Beste antwoord
Een uitstekende vraag!
Als we dit definiëren als de kleinste verandering in fenotype die kan optreden tijdens een evolutionair proces (bijv. de toename van het aantal spiervezels in de biceps), als dit te klein is, is het krachtvoordeel dat het oplevert een verwaarloosbaar overlevingsvoordeel, maar we zouden het kunnen zeggen is waarschijnlijker bij toeval.
Maar als de kleinste verandering te groot is (bijv. een toename van 50\% in spiermassa), zal dit, hoewel dit een groot overlevingsvoordeel oplevert, veel minder waarschijnlijk zijn .
Enerzijds impliceert dit dat er een sweet spot moet zijn waar evolutie zich afspeelt. Aan de andere kant zou het kunnen impliceren dat natuurlijke selectie gewoon niet kan werken: in dit geval zou ik verwachten dat a dat geen van de puntenparen op dit vlak zou leiden tot een maxima of minima (impliciete stabiele positie).
Ik ben me er niet van bewust dat iemand de berekeningen heeft gedaan.
Ik heb het gevoel dat natuurlijke selectie gewoon niet kan werken (epigenetica laat zien dat de mechanismen die evolutionair mogelijk maken veel complexer zijn dan eenvoudige mutaties in de genoom), maar dat biologische leven groeit met behulp van een soort zelfassemblage-mechanisme dat vergelijkbaar is met hoe een ei in een volwassene verandert.
In dit geval zou de kleinste eenheid van verandering een enkele cel zijn.
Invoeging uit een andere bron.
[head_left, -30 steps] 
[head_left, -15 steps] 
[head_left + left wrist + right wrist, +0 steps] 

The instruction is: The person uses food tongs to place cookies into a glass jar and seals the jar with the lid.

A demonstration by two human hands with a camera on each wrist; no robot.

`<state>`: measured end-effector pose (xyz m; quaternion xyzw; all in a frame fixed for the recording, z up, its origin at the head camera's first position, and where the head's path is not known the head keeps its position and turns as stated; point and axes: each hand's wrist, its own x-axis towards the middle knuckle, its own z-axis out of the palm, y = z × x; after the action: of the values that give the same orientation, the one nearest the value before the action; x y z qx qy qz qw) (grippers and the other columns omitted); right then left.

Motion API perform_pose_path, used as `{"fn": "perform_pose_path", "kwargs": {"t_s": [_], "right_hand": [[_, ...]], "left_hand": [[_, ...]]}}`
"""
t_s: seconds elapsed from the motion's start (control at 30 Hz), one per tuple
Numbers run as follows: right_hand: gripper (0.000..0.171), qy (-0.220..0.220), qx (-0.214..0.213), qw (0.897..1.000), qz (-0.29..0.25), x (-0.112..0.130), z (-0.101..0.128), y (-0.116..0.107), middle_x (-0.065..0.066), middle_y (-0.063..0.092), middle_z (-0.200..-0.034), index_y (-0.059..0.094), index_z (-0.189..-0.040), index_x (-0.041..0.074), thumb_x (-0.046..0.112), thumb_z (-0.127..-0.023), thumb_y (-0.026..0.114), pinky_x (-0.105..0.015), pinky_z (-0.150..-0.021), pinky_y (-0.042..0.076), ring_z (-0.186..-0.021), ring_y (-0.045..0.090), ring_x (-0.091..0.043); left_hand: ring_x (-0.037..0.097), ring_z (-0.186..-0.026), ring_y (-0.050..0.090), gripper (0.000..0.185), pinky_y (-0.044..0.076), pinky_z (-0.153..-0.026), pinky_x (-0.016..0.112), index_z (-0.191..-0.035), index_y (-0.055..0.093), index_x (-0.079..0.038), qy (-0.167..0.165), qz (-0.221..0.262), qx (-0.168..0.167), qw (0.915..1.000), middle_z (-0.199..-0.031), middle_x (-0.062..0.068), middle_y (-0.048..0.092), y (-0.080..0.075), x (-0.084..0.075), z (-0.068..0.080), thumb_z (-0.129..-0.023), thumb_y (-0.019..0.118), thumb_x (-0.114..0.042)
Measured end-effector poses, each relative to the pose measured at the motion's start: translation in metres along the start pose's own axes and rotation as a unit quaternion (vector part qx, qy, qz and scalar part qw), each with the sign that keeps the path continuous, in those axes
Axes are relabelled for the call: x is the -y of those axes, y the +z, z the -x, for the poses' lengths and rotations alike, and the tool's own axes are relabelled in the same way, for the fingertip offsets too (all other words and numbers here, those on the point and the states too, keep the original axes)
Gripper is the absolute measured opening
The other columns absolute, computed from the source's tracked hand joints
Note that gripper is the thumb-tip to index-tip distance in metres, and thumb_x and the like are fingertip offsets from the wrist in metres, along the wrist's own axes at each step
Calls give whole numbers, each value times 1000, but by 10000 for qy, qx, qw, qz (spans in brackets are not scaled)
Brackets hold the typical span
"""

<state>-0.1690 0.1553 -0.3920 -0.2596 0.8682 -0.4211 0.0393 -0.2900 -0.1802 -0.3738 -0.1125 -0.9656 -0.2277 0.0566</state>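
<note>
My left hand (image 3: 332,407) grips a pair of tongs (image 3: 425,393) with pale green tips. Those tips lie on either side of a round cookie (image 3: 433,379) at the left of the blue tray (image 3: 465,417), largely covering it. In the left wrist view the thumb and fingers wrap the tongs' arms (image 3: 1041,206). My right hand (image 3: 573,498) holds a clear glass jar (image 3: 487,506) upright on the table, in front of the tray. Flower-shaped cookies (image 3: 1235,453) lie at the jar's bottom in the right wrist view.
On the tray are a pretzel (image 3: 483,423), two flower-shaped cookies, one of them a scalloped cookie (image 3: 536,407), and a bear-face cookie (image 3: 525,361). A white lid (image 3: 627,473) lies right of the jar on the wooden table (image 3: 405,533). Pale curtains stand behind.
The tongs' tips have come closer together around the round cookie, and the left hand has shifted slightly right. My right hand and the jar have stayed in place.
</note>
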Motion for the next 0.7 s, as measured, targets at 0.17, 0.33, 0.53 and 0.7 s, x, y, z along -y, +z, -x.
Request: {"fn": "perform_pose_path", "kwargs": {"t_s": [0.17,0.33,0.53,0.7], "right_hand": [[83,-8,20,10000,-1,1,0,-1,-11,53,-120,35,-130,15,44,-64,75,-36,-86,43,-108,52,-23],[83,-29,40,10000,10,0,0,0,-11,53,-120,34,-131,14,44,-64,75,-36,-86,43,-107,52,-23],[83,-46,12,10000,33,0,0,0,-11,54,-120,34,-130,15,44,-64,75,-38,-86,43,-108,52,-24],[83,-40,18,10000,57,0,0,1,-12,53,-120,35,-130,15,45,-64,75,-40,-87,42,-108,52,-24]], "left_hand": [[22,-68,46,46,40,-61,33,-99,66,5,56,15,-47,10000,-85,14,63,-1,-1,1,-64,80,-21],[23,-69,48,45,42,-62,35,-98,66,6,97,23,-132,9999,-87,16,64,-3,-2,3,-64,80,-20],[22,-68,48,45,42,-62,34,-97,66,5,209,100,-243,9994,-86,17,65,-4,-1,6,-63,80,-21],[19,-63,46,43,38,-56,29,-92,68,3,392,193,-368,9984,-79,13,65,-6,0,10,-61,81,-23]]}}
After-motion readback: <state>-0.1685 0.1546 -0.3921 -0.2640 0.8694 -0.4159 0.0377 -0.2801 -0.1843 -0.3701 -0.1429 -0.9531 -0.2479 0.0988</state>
Maar we hebben momenteel geen idee wat het proces definieert of drijft.
Antwoord
Evolutie gebeurt met populaties. Dus de kleinste eenheid die kan evolueren, is een populatie van individuele organismen. Dat kan zo klein zijn als 10 individuen (misschien kleiner, maar dat is problematisch) en heeft groot als de 7,5+ miljard die de menselijke populatie is. De evolutie gaat echter langzamer naarmate de populatie groter is, en een zeer grote populatie (zoals de huidige menselijke) is zo groot dat de evolutie in wezen stopt – “stasis”.
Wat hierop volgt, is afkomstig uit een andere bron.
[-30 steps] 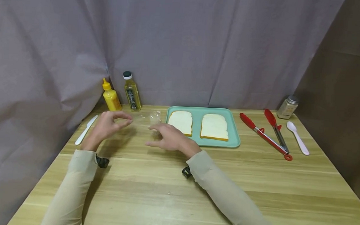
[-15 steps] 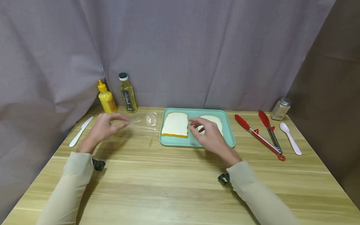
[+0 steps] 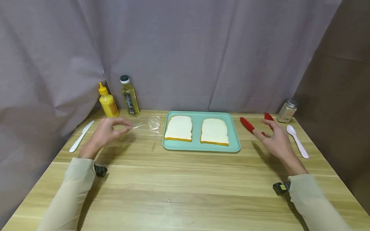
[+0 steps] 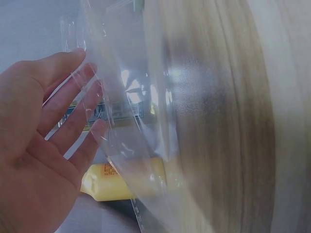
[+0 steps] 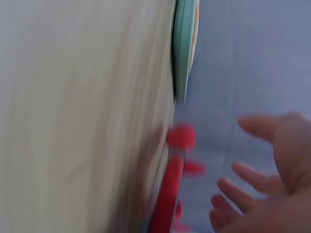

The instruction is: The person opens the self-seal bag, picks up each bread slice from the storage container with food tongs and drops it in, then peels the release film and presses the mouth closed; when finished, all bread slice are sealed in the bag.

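My left hand [image 3: 105, 134] pinches the edge of a clear plastic bag [image 3: 153, 122] between thumb and fingertips. In the left wrist view the thin film of the bag [image 4: 131, 97] hangs from those fingers. My right hand [image 3: 277, 142] hovers over a pair of red-tipped tongs [image 3: 247, 125], hiding most of their handles in the head view. Its thumb and fingers are spread apart, and the right wrist view shows a gap between them and the tongs [image 5: 167, 194]. Left of the tongs, a mint-green tray [image 3: 196, 129] bears a left bread slice [image 3: 179, 128] and a right bread slice [image 3: 214, 131].
A yellow squeeze bottle [image 3: 109, 104] and an oil bottle [image 3: 130, 99] stand at the back left, near a white knife [image 3: 81, 137]. Far right are a spice jar [image 3: 286, 112] and a pale pink spoon [image 3: 298, 141]. A grey curtain [image 3: 175, 53] closes off the back.
My right hand has moved away from the plastic bag, rightward across the tray to above the tongs. The left hand keeps its pinch on the bag, nearly in place.
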`<state>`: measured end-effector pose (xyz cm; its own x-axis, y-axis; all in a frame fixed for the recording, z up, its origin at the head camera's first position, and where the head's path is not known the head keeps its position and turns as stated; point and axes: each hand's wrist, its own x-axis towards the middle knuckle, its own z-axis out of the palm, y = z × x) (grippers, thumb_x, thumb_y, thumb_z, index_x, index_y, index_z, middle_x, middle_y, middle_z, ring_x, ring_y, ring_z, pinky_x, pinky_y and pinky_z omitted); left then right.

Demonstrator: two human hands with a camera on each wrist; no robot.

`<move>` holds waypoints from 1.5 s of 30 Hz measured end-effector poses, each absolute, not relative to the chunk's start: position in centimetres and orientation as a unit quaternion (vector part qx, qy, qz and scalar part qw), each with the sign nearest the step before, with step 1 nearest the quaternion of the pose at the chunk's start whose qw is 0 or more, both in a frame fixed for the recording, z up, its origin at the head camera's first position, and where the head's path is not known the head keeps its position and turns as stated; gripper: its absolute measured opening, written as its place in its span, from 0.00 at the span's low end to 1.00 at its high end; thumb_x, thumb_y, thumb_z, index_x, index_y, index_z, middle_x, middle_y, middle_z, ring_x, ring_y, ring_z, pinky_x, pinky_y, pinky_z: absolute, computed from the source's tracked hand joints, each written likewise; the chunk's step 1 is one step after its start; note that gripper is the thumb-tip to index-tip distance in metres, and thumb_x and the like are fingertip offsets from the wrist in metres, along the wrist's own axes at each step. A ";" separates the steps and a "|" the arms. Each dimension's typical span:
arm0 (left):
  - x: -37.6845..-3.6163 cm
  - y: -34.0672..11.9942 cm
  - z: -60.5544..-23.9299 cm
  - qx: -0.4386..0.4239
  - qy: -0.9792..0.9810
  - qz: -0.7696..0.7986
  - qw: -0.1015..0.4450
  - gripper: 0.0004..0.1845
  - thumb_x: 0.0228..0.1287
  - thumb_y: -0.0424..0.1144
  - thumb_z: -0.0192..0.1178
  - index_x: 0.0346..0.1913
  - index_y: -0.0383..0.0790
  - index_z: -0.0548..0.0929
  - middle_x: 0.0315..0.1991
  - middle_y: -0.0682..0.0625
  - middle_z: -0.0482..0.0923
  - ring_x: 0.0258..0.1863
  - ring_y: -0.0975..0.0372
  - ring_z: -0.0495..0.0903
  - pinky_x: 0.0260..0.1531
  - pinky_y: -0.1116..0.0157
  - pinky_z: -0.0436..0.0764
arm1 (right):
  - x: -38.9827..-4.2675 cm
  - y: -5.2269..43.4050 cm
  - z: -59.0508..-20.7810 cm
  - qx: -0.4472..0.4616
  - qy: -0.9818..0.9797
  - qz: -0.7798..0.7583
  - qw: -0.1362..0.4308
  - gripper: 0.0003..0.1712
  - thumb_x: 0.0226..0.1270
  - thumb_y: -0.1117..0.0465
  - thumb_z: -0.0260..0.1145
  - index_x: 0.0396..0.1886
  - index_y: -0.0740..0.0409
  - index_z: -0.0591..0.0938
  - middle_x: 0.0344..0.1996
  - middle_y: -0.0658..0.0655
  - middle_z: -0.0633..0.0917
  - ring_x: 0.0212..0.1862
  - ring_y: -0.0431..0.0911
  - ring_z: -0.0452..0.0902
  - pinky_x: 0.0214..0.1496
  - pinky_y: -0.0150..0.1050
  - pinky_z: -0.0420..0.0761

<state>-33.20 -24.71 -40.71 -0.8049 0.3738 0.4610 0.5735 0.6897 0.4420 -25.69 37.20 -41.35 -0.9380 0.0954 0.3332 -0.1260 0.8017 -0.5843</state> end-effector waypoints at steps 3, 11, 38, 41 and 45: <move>-33.2 -24.4 -40.9 -0.264 -0.902 -0.295 0.170 0.06 0.72 0.38 0.73 0.47 0.43 0.95 0.46 0.45 0.94 0.31 0.63 0.86 0.36 0.64 0.87 | -25.0 39.9 -41.5 -0.001 -0.945 0.284 0.160 0.49 0.72 0.42 0.75 0.81 0.65 0.68 0.74 0.78 0.71 0.73 0.77 0.61 0.68 0.76 0.64; -32.6 -24.5 -40.8 -0.264 -0.897 -0.300 0.188 0.06 0.72 0.38 0.74 0.46 0.42 0.95 0.47 0.46 0.94 0.43 0.52 0.92 0.44 0.63 0.87 | -24.4 42.6 -41.5 -0.017 -0.963 0.249 0.100 0.65 0.67 0.40 0.77 0.83 0.77 0.54 0.76 0.85 0.61 0.76 0.81 0.53 0.75 0.80 0.56; -33.1 -24.4 -41.9 -0.260 -0.903 -0.290 0.180 0.06 0.71 0.37 0.73 0.48 0.43 0.94 0.48 0.45 0.94 0.46 0.48 0.93 0.51 0.47 0.87 | -25.3 43.2 -41.4 -0.109 -0.981 0.153 -0.052 0.56 0.58 0.13 0.65 0.45 0.66 0.69 0.28 0.60 0.72 0.25 0.51 0.72 0.26 0.44 0.71; -33.1 -24.4 -41.9 -0.258 -0.904 -0.288 0.180 0.06 0.71 0.38 0.73 0.48 0.43 0.94 0.48 0.46 0.94 0.42 0.53 0.92 0.50 0.49 0.88 | -25.2 43.3 -41.5 -0.103 -0.982 0.152 -0.042 0.55 0.60 0.14 0.65 0.45 0.65 0.68 0.29 0.60 0.71 0.26 0.51 0.70 0.26 0.44 0.68; -33.2 -24.5 -41.5 -0.258 -0.905 -0.287 0.181 0.06 0.71 0.37 0.74 0.47 0.42 0.94 0.48 0.45 0.94 0.39 0.55 0.91 0.49 0.49 0.88 | -25.4 43.5 -41.8 -0.063 -0.980 0.186 -0.013 0.53 0.66 0.20 0.65 0.48 0.69 0.68 0.29 0.59 0.70 0.27 0.51 0.70 0.26 0.43 0.68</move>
<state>-33.15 -24.45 -41.54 -0.8016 0.3625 0.4754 0.5704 0.7020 0.4266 -25.36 43.54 -41.82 -0.9918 0.1181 -0.0479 0.1274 0.9227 -0.3637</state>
Dit is het belangrijkste om te begrijpen: evolutie gebeurt met populaties. Geen individuen. Geen genen. Maar populaties. Het is de populatie die in de loop van generaties verandert.
De verandering in populaties over generaties omvat veranderingen in de allelfrequentie: in de populatie . De veranderingen in populaties omvatten veranderingen in de ontwerpen (aanpassingen), maar nogmaals, in de populatie.
Lees alstublieft What Evolution IS door Ernst Mayr, pag. 75 en later.
De eenheid van natuurlijk selectie is het individu. Het is het individu dat het goed of slecht doet in de specifieke omgeving en het individu dat betrokken is bij de voortplanting. Niet de genen.
Op genomisch niveau worden allelen van genen voor geselecteerd. Niet de genen zelf, maar de verschillende vormen van genen – allelen. In een gebied dat endemisch is voor malaria, is het de sikkelcel allel van het gen voor hemoglobine dat wordt geselecteerd.
Voor individuen die zijn blootgesteld aan HIV, het is het CCR5 delta 32 allel van het CCR5-gen dat gunstig is (resistent tegen HIV-infectie).
Generaties, zoals individuen met een bepaald allel doen het beter onder natuurlijke selectie, het nieuwe allel zal nu het enige allel in de populatie zijn, en dus is de populatie geëvolueerd.